2022年7月1日金曜日

外のことに気を取られている

 1年前(2021/6/30)の記事「馴れと慣れと茹でガエル」は、コロナウィルスの感染者数を前年と比較して「かわいいもの」と笑っている。

  2020年6/29……東京47、埼玉11。

 2021年6/29……東京317、埼玉68。

 2022年6/30……東京3621、埼玉1172。

 いやはや、カワイイなんてものではない。取るに足らない。

 2020年の6月末は、10日程前に「県境越境自粛解除」なるものを出して、go-toへ乗り出そうとしていたのではなかったか。2021年の6月末はオリンピック開催実施を決めて、感染防止バブルをしっかりやりますと政府はいい、IOCの下請け機関か日本政府はと批判を浴びていた。今ふり返ると、それとても(感染者数は)現在の1割に満たない。でも今年は、海外往来自粛も解除して、もうwith-コロナでいきましょうと前のめりになっている。

 去年は《ひょっとすると、「危険察知」能力が拡散して、希薄になっているとも考えられる。》と茹でガエルが茹で上がる寸前で、しかも《日常の過ごし方自体が、「お祭り騒ぎ」に仕組まれている》のだから、若い人たちが平気の平左になったとしても不思議ではないと世の趨勢を見て取り、《昨年以来の日本の高齢者の振る舞いは、褒められていい。わが身を考えてみても、自画自賛したくなるくらい、自己防衛に徹していた。》と賞賛というより、そもそも行政ってそういう(あてにならない)もんだよねと諦め顔の年寄りって感じだった。とは言え、未練たらしく次のように付け加えている。

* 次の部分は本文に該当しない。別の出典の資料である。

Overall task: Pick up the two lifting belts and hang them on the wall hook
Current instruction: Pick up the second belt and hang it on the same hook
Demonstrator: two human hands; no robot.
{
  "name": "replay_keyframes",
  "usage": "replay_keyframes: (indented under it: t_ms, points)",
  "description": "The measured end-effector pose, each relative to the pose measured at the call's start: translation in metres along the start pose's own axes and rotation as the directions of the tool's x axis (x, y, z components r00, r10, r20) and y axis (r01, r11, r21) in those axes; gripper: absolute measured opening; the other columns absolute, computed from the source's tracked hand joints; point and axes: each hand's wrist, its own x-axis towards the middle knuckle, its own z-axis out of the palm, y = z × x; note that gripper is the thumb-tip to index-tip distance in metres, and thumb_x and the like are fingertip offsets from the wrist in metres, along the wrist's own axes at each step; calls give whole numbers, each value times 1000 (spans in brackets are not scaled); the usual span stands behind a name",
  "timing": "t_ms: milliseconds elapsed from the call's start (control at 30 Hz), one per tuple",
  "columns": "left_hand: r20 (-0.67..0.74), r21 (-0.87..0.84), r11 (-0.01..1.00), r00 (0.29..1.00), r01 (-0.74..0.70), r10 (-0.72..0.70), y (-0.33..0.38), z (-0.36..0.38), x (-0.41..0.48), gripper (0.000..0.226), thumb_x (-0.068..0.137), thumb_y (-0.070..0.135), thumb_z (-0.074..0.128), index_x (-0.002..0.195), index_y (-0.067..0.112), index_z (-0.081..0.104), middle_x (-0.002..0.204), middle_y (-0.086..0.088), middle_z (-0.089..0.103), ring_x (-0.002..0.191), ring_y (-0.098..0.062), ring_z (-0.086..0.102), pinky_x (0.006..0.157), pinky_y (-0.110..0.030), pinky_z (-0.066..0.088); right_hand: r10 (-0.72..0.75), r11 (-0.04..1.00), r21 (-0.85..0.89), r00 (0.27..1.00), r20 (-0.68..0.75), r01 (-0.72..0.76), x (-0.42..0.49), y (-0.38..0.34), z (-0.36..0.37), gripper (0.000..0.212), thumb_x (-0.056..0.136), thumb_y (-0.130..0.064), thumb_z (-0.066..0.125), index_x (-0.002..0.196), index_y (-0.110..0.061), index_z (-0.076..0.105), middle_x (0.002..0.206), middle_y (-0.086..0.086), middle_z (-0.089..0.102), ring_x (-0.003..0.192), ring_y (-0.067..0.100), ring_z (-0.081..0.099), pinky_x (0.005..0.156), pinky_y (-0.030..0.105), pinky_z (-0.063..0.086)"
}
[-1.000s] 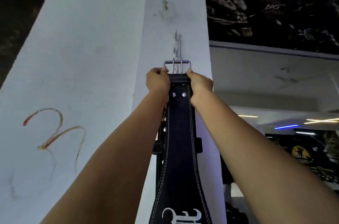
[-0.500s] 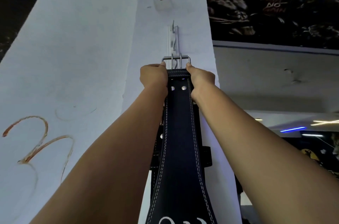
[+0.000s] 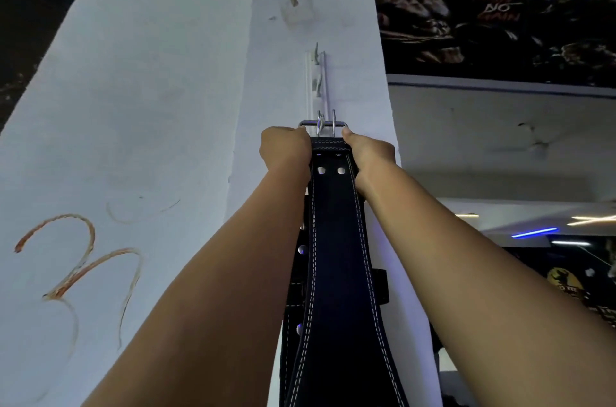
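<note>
2 hands are raised against a white pillar (image 3: 186, 79), both clenched on the top end of a black lifting belt (image 3: 336, 256). Left hand (image 3: 285, 148) grips the belt's left edge, fingers wrapped out of sight behind it; right hand (image 3: 370, 153) grips the right edge likewise. The silver buckle (image 3: 322, 124) sits just above and between the fingers, its 2 prongs pointing upward, held close against the pillar face. A metal wall hook (image 3: 318, 73) on a thin vertical strip stands directly above the buckle; whether the buckle frame touches the strip's lower end cannot be told. The belt hangs down from the fingers between the 2 forearms, white stitching along both edges, 2 rivets just below the grip.

A second dark belt (image 3: 293, 306) lies behind the first, below the left fingers, showing rivets along its left edge; how it is supported cannot be told. A clear plastic hook (image 3: 295, 4) is fixed to the pillar well above the fingers. An orange scrawl (image 3: 76, 260) marks the pillar far to the left. A dark poster (image 3: 493, 19) covers the upper wall to the right.
</note>
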Motion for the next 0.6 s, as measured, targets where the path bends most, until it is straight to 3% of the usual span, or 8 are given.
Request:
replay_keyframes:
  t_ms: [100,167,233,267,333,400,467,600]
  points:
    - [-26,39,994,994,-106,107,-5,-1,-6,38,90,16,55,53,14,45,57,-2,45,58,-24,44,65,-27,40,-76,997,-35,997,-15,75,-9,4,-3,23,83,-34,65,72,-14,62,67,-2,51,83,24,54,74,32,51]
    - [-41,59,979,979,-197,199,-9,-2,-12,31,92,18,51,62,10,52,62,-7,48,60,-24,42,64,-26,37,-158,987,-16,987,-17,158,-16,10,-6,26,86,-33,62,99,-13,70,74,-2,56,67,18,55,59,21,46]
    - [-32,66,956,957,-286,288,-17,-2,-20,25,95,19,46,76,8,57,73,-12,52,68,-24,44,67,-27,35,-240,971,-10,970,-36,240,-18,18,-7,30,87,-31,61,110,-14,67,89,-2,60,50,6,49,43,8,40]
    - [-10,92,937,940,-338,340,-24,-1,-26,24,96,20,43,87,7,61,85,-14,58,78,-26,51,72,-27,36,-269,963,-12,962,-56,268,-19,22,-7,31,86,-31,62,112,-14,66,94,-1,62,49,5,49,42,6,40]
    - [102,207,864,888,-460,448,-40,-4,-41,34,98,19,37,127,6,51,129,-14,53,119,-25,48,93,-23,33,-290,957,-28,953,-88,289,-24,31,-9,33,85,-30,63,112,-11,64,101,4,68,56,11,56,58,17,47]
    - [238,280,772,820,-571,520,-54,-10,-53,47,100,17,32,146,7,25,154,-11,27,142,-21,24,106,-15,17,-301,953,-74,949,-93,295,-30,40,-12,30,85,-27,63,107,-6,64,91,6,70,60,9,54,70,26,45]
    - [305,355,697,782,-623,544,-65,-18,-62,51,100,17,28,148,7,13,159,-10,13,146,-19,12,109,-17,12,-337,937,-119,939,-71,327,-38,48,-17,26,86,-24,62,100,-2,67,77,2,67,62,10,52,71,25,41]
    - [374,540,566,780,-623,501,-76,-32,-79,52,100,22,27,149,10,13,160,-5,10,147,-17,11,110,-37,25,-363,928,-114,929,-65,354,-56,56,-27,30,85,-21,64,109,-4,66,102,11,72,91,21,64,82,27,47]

    《もはや政治家に何かを期待する気分はないが、彼らが勝手なことをしているのに、そろそろ掣肘を加えたいと思う気分だから付け加えるのだが、大きな絵柄を描いて、上記したような「将来に対する不安」を解消する「地平」を指し示すのが、政治家の役割。細かな(非感染)五輪バブルの手立てを疎にして漏らさぬように講じるのは、役人の仕事。そう心得て、振る舞ってもらいたい。ゆめゆめ、民草は「茹でガエル」とみなして笑い飛ばすことをなさいませぬように。》

 今年は参院選の真っ只中。為政者が腰を低くしているかというと、そうではない。コロナ禍という痛みにあたふたしていた昨年に比して、今年はロシアの仕掛けたウクライナ戦争が日々実況中継されている。何か身に痛みを感じたとき、それを取り去るには、それ以上の痛みを別のところに与えるという作法を、麻酔が発達してなかった頃にはやっていたと耳にしたことがある。いやあるいは、心理学実験か何かの報告書だったろうか。つまり、ウクライナ戦争が目前に展開されて、そう言えばウクライナではコロナはどうしているんだろうとTV視聴者は気にするけれども、TV局スタッフや出演者が口にしたのを見たことがない。馴れでも慣れでも茹でガエルでもなく、外のことに気をとられてコロナ禍はどうでも良くなっているのじゃないか。

 市や区の広報誌は「4回目のワクチン接種を実施しています」と案内している。だがその「案内文書」が届かない。昨日で3回目接種から5ヶ月が過ぎたのにどうしたんだろうと、カミサンは心配している。「参院選でそれどころじゃありませんよ」っていうんじゃないのと、私は笑っている。

 などと思っていたら、東京都が「警戒段階をひとランク上げた」とニュースが流れている。忘れたわけじゃないんだ。担当部署はそれなりに気を配ってるんだ。ならば、1年前、2年前と比べて、こうだったのに、今こうしていると、足跡を辿るのにも気配りする部署はないのかね。

 そもそも論を言ってどうにかなるものではないが、小池知事もぼちぼち「東京にヒトが密集しすぎる」と首都圏拡散論を打ち出しててもいいんじゃないのか。そういう爆弾発言で気を引くのは、得意技じゃなかったか。人口減少モンダイと一緒にして、一挙解決を探る道筋を付けられそうに思うが、どんなもんだろう。